Well here is my entry with the plated picture I should have posted (screwed up and didn't post the one I wanted to); oh well

Smoked Seafood Stuffed Salmon on a Cumberland Sauce (adapted from Get Smokin' by Cookshack) with Lemon asparagus and Thai rice medley.



Saute the pepper, onion,celery and cool.  Puree the scallops, then fold in the saute, shrimp, crab, dill, lemon zest, parsley, and Cajun spice.  refrigerate.



Butterfly open the salmon fillet.  



rub olive oil into fish. spread the stuffing then roll it up.  



on the outside rub with EVOO and sprinkle with Cajun Spice lightly.  



Smoked with Alder.


----------



## beer-b-q (Mar 14, 2010)

Looks Great, thanks for posting...


----------



## hounds51 (Mar 14, 2010)

Now thats what you would call great. As usual I'am hungry for sea food. Thanks for the recipe.


----------



## chefrob (Mar 14, 2010)

looks like a good meal..........nice job!


----------



## meateater (Mar 17, 2010)

I believe if you posted that plate you would have won! Very nice job.
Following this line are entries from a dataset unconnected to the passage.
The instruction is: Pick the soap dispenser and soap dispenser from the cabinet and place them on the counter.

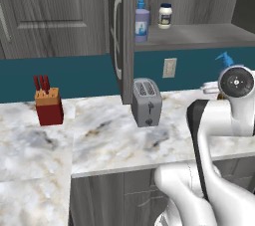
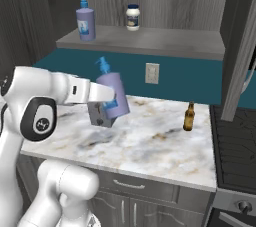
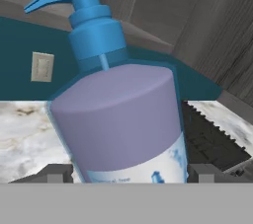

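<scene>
One lavender soap dispenser (image 2: 113,92) with a blue pump hangs tilted above the counter (image 2: 150,141), in front of the toaster (image 2: 97,116). My gripper (image 2: 109,103) is shut on its body. In the hand view this soap dispenser (image 3: 118,119) sits between the two finger tips of my gripper (image 3: 131,173). From the left base view only its blue pump (image 1: 225,59) peeks over my arm. The second soap dispenser (image 1: 141,21) (image 2: 86,21) stands upright at the left end of the shelf in the open cabinet (image 1: 199,36) (image 2: 165,41).
A small white jar (image 1: 165,16) (image 2: 132,17) stands on the shelf beside the second bottle. On the counter (image 1: 114,140) are the toaster (image 1: 146,101), a red knife block (image 1: 48,105) and a brown bottle (image 2: 189,117). The open cabinet door (image 1: 119,31) juts out; a stove (image 2: 235,146) lies right.
</scene>
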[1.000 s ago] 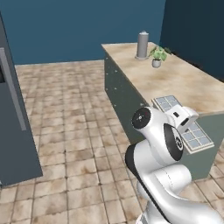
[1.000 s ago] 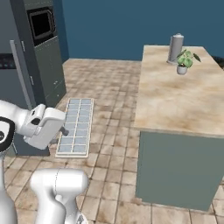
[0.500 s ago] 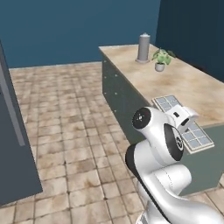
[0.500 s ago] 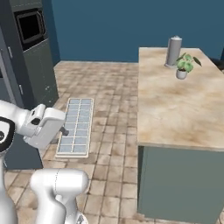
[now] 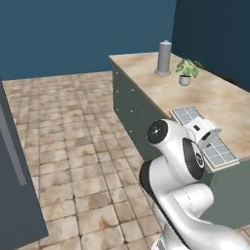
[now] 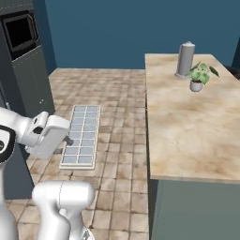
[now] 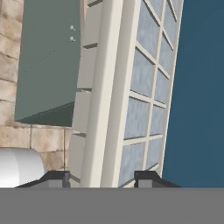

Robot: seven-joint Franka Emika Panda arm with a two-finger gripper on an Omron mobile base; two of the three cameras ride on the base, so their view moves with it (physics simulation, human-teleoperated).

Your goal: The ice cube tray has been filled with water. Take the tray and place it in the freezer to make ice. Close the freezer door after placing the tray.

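Observation:
The ice cube tray [image 6: 84,129], pale with a grid of water-filled cells, hangs level above the tiled floor, left of the island. My gripper [image 6: 69,140] is shut on the tray's near long edge. In the hand view the tray [image 7: 144,87] runs away from the gripper [image 7: 101,178], its rim between the two dark fingertips. From the left base view the tray [image 5: 220,150] sticks out behind my white hand. A dark blue-grey fridge door [image 5: 12,195] with a grey bar handle stands at the far left; I cannot tell whether it is the freezer door.
The island counter [image 6: 187,136] carries a grey canister [image 6: 185,59] and a small potted plant [image 6: 199,77] at its far end. A black-windowed wall oven [image 6: 18,33] stands at the back left. Open tiled floor [image 5: 73,122] lies between island and fridge.
The whole picture has shifted, so the base has moved: fridge and oven slid toward the left edge. The tray stays in the gripper, held the same way.

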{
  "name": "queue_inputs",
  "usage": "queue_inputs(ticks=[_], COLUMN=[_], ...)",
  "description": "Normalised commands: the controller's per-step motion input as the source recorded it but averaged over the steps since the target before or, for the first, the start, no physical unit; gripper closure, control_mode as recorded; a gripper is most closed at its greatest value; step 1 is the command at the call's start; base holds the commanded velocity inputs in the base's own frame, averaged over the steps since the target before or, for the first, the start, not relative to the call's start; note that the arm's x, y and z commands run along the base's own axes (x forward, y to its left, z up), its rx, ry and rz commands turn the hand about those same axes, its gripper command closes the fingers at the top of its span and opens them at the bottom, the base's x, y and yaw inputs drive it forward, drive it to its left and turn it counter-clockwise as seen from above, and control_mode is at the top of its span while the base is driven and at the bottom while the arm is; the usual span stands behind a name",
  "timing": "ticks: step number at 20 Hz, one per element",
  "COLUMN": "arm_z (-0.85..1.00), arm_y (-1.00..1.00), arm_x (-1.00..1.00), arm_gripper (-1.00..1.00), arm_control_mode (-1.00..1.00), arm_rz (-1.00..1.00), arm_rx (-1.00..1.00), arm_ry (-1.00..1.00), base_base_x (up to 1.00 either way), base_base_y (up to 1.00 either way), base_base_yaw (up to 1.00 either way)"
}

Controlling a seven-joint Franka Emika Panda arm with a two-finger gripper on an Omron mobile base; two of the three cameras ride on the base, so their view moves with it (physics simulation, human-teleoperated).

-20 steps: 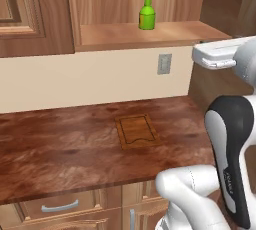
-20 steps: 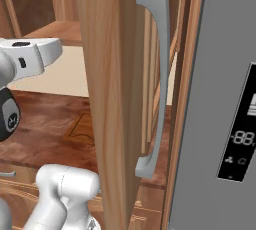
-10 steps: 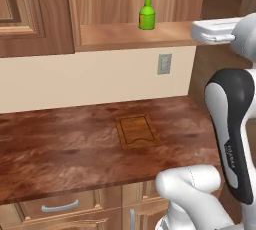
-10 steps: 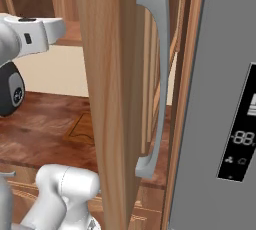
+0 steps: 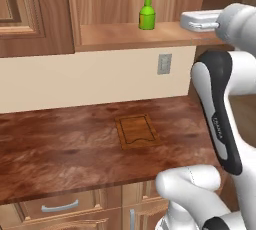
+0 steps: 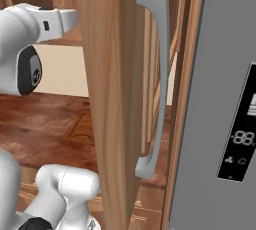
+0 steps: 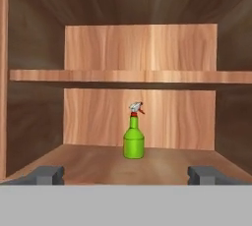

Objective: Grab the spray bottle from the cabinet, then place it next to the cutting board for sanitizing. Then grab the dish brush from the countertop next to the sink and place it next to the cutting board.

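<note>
The green spray bottle (image 7: 133, 139) with its red neck and white nozzle stands upright on the lower shelf of the open wooden cabinet (image 7: 98, 163). It is straight ahead of my gripper (image 7: 126, 175) and some way deeper in. The gripper is open, its fingertips (image 7: 47, 175) wide apart and nothing between them. From the left base, the spray bottle (image 5: 146, 11) is on the shelf (image 5: 120, 38), with my white hand (image 5: 199, 20) at shelf height to its right. The cutting board (image 5: 136, 130) lies flat on the countertop (image 5: 60, 146) below. The dish brush and sink are out of view.
An upper shelf (image 7: 128, 76) spans the cabinet above the bottle. A wall outlet (image 5: 164, 64) sits under the shelf. In the right base view, an open cabinet door (image 6: 107, 99) with a grey handle (image 6: 156, 74) stands close, beside a grey fridge (image 6: 220, 74). Drawers (image 5: 60, 206) lie under the counter.
The arm has lifted the hand upward, from below the shelf edge to shelf height. The bottle and the board have not moved. The gripper stays open.
</note>
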Motion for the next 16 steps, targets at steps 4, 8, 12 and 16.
queue_inputs(ticks=[4, 8, 12, 16], arm_z=[-0.04, -0.02, 0.0, 0.0], arm_y=[-0.17, -0.14, 0.0, 0.0], arm_x=[0.7, 0.73, 0.67, 0.66], arm_gripper=[-1.0, -1.0, -1.0, -1.0], arm_control_mode=[-1.0, -1.0, -1.0, -1.0], arm_rz=[0.0, 0.0, 0.0, 0.0], arm_rx=[0.0, 0.0, 0.0, 0.0], arm_ry=[0.0, 0.0, 0.0, 0.0], base_base_x=[0.0, 0.0, 0.0, 0.0], base_base_y=[0.0, 0.0, 0.0, 0.0], base_base_yaw=[0.0, 0.0, 0.0, 0.0])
I hope you have a plate for march.


----------



## treegje (Mar 18, 2010)

Wow excellent job that had to be good,earned points


----------



## ronp (Mar 18, 2010)

Very nice.


----------



## smokeguy (Mar 21, 2010)

Looks great! This is now on my to-do list.

After you sautéed all the "stuff" and you refrigerated it, was that because you were going to stuff it later, or you wanted it real cold so the fish didn't cook from it, or did you just want to get the main heat off it it and have it cool so the fish didn't cook? Or?

What's that red juice from? Something you plated the fish on or from one of the other items on the plate?

ETA: looking again that must be the Cumberland sauce. I don't have that book; can you post what's in it here?






by the way!


----------



## werdwolf (Mar 21, 2010)

Just cooled the stuffing: to not start cooking the fish and make it a little more workable.  Also being all fish didn't want it to be at room temp for long.

The red sauce is "Cumberland sauce"  It is sort of sweet and fruity.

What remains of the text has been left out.